Comparative Insights: AI and Human Analysis in Educational Research

BY Katie Kim, URC Intern Fall 2023

At the URC we are interested in student and faculty perspectives on generative AI. To explore how it is affecting our faculty we conducted a study in Fall 2023. During this process, I engaged in an intriguing experiment: after analyzing the AI Focus Group meeting notes myself, I tasked generative AI with the same analysis to compare the outcomes. This experiment was designed to examine how the AI's interpretation and insights might differ from a human perspective. Let's examine various aspects of these differences.

Tagging Approach

ChatGPT created broad thematic tags, capturing general concepts such as "AI Impact on Teaching" and "Library System Enhancement with AI." This approach aimed at providing a high-level overview, capturing key themes like the impact of AI on pedagogy and research integrity. Conversely, the researcher’s approach used granular, detailed tags. For example, tags like "AI Engagement: Limited" and "Preserving Traditional Education Methods" offer a more nuanced view of individual opinions and concerns. The human review allowed for a deeper exploration of the diverse opinions and experiences shared during the meeting. By focusing on the intricate details of each discussion point, the researcher's approach provided a comprehensive understanding of the various perspectives on AI's role in academia, highlighting the complexity of faculty and student views.
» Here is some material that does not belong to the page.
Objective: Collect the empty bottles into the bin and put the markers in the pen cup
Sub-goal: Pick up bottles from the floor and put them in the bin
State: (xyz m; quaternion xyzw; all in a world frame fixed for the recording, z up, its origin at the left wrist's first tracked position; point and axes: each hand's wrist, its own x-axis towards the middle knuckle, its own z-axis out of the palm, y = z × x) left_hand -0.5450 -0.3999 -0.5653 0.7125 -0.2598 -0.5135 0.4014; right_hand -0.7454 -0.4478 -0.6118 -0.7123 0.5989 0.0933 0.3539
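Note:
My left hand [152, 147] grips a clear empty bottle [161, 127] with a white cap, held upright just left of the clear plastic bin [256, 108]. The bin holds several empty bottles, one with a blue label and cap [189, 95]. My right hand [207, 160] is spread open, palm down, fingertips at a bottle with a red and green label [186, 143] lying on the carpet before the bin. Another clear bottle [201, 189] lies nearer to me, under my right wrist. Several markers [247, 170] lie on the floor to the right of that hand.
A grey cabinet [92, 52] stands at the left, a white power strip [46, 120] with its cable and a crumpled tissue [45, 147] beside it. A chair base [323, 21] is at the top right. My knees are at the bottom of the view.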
Participant-Specific Insights

The researcher’s analysis stands out for its focus on individual contributions. Each faculty member's perspective is distinctly identified and tagged, allowing for a clear mapping of viewpoints and concerns. This detailed approach contrasts with the AI-generated summary, which synthesized the collective input into broader themes without specifically attributing points to individuals. This distinction is crucial for understanding the diversity of opinions and identifying specific areas of consensus or disagreement among faculty members.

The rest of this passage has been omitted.